# YOUR GOAL:
Set down all of the records word for word.
■ ■ ■ ■ ■ ■ ■
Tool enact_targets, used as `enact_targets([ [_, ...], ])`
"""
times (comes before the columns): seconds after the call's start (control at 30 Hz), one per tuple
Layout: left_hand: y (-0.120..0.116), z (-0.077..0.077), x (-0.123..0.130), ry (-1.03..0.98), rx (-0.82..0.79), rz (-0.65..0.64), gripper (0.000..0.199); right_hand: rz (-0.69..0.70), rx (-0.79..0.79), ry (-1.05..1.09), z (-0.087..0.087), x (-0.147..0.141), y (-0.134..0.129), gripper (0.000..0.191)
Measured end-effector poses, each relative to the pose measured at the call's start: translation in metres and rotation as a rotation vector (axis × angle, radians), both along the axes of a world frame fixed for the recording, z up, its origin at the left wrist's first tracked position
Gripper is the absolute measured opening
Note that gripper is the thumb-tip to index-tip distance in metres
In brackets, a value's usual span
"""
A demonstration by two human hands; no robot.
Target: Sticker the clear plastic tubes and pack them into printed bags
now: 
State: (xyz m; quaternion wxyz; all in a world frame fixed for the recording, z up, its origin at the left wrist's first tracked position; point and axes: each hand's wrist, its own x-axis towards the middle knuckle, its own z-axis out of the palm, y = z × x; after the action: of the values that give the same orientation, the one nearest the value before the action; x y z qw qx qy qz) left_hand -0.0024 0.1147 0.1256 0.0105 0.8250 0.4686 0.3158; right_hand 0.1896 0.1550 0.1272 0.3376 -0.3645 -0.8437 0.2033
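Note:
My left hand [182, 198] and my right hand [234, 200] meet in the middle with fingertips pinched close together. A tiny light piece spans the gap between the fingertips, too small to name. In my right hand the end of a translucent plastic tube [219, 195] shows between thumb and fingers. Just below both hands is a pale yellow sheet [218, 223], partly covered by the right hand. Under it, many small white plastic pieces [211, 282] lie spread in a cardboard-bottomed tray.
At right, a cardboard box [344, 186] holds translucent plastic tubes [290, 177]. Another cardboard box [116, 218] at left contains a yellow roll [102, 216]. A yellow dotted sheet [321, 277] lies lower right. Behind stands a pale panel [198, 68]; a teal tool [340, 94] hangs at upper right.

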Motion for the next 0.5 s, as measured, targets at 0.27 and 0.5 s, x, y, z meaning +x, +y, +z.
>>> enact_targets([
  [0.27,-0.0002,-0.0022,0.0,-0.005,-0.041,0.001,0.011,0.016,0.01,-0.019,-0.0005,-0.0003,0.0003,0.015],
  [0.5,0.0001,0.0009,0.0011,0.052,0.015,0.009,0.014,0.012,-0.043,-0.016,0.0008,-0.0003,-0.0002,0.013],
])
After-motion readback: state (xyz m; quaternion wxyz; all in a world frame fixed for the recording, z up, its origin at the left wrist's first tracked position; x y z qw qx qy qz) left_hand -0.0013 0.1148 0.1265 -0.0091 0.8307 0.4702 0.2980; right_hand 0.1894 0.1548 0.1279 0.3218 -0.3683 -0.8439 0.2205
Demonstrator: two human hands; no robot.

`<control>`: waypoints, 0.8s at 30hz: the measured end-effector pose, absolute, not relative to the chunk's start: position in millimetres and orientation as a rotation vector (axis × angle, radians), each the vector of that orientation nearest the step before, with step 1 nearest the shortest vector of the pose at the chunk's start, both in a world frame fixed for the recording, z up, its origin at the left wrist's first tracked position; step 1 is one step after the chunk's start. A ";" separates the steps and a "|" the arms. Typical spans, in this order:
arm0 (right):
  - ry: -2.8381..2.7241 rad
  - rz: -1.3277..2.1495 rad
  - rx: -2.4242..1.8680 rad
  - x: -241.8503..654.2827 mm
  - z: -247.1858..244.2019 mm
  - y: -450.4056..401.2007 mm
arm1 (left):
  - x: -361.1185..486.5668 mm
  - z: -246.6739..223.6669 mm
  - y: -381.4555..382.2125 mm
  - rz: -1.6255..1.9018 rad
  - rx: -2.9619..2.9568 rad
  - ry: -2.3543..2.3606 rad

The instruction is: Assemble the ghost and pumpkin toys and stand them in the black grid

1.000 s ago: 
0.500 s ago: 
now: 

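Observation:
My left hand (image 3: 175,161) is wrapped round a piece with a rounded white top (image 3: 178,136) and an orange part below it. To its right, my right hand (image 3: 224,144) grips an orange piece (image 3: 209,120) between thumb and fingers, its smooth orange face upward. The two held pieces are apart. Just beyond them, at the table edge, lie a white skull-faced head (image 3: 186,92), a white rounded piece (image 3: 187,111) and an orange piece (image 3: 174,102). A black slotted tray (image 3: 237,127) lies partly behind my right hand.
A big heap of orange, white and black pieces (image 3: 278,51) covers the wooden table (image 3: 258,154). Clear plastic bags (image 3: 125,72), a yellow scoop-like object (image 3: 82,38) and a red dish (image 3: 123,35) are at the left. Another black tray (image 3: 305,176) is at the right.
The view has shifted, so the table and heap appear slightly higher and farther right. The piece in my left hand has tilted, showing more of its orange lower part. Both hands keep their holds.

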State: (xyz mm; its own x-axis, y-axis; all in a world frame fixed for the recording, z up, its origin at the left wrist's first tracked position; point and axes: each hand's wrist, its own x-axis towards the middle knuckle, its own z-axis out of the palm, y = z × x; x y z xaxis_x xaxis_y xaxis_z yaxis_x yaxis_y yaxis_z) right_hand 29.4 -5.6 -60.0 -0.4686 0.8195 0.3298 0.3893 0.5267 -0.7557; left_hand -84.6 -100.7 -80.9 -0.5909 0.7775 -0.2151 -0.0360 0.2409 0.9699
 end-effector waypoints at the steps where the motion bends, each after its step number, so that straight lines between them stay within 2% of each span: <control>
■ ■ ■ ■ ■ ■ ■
# REPLY:
Tool enact_targets, used as `enact_targets([ [_, ...], ])`
"""
times (comes before the columns): seconds after the call's start (control at 30 Hz), one per tuple
Layout: left_hand: y (-0.120..0.116), z (-0.077..0.077), x (-0.123..0.130), ry (-1.03..0.98), rx (-0.82..0.79), rz (-0.65..0.64), gripper (0.000..0.199); right_hand: rz (-0.69..0.70), rx (-0.79..0.79), ry (-1.05..1.09), z (-0.087..0.087), x (-0.147..0.141), y (-0.134..0.129), gripper (0.000..0.191)
Measured end-effector poses, each relative to the pose measured at the call's start: translation in metres and rotation as a rotation vector (axis × angle, radians), both along the axes of a world frame fixed for the recording, z up, its origin at the left wrist's first tracked position
Gripper is the absolute measured opening
Note that gripper is the thumb-tip to index-tip distance in metres
In brackets, a value's usual span
"""
A demonstration by two human hands; no robot.
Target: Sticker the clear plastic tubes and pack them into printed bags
now: 
State: (xyz m; quaternion wxyz; all in a world frame fixed for the recording, z up, its origin at the left wrist's first tracked position; point and axes: each hand's wrist, its own x-axis towards the middle knuckle, its own z-axis out of the palm, y = z × x; after the action: of the values that give the same orientation, the one nearest the value before the action; x y z qw qx qy qz) left_hand -0.0024 0.1147 0.1256 0.0105 0.8250 0.4686 0.3158; right_hand 0.1896 0.1550 0.1272 0.3376 -0.3645 -0.8437 0.2033
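Note:
My left hand [182, 198] and my right hand [234, 200] meet in the middle with fingertips pinched close together. A tiny light piece spans the gap between the fingertips, too small to name. In my right hand the end of a translucent plastic tube [219, 195] shows between thumb and fingers. Just below both hands is a pale yellow sheet [218, 223], partly covered by the right hand. Under it, many small white plastic pieces [211, 282] lie spread in a cardboard-bottomed tray.
At right, a cardboard box [344, 186] holds translucent plastic tubes [290, 177]. Another cardboard box [116, 218] at left contains a yellow roll [102, 216]. A yellow dotted sheet [321, 277] lies lower right. Behind stands a pale panel [198, 68]; a teal tool [340, 94] hangs at upper right.
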
Motion for the next 0.5 s, as measured, targets at 0.27 and 0.5 s, x, y, z meaning +x, +y, +z.
>>> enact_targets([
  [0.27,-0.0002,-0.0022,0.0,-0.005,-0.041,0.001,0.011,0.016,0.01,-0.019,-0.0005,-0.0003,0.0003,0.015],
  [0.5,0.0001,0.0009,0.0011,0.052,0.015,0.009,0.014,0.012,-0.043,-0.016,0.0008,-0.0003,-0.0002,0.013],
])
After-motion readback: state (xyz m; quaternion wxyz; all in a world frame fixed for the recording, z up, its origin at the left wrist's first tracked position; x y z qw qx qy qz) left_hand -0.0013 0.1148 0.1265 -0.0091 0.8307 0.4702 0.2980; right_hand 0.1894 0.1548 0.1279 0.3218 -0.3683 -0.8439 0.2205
Demonstrator: two human hands; no robot.

`<control>`: waypoints, 0.8s at 30hz: the measured end-effector pose, absolute, not relative to the chunk's start: position in millimetres and orientation as a rotation vector (axis × angle, radians), each the vector of that orientation nearest the step before, with step 1 nearest the shortest vector of the pose at the chunk's start, both in a world frame fixed for the recording, z up, its origin at the left wrist's first tracked position; step 1 is one step after the chunk's start. A ";" separates the steps and a "|" the arms. Typical spans, in this order:
arm0 (right):
  - ry: -2.8381..2.7241 rad
  - rz: -1.3277..2.1495 rad
  - rx: -2.4242..1.8680 rad
  - x: -241.8503..654.2827 mm
  - z: -247.1858..244.2019 mm
  - y: -450.4056..401.2007 mm
arm1 (left):
  - x: -361.1185..486.5668 mm
  - z: -246.6739..223.6669 mm
  - y: -381.4555..382.2125 mm
  - rz: -1.6255..1.9018 rad
  - rx: -2.9619..2.9568 rad
  - ry: -2.3543..2.3606 rad

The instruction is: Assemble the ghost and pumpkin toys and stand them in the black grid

1.000 s ago: 
0.500 s ago: 
now: 

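Observation:
My left hand (image 3: 175,161) is wrapped round a piece with a rounded white top (image 3: 178,136) and an orange part below it. To its right, my right hand (image 3: 224,144) grips an orange piece (image 3: 209,120) between thumb and fingers, its smooth orange face upward. The two held pieces are apart. Just beyond them, at the table edge, lie a white skull-faced head (image 3: 186,92), a white rounded piece (image 3: 187,111) and an orange piece (image 3: 174,102). A black slotted tray (image 3: 237,127) lies partly behind my right hand.
A big heap of orange, white and black pieces (image 3: 278,51) covers the wooden table (image 3: 258,154). Clear plastic bags (image 3: 125,72), a yellow scoop-like object (image 3: 82,38) and a red dish (image 3: 123,35) are at the left. Another black tray (image 3: 305,176) is at the right.
The view has shifted, so the table and heap appear slightly higher and farther right. The piece in my left hand has tilted, showing more of its orange lower part. Both hands keep their holds.
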
State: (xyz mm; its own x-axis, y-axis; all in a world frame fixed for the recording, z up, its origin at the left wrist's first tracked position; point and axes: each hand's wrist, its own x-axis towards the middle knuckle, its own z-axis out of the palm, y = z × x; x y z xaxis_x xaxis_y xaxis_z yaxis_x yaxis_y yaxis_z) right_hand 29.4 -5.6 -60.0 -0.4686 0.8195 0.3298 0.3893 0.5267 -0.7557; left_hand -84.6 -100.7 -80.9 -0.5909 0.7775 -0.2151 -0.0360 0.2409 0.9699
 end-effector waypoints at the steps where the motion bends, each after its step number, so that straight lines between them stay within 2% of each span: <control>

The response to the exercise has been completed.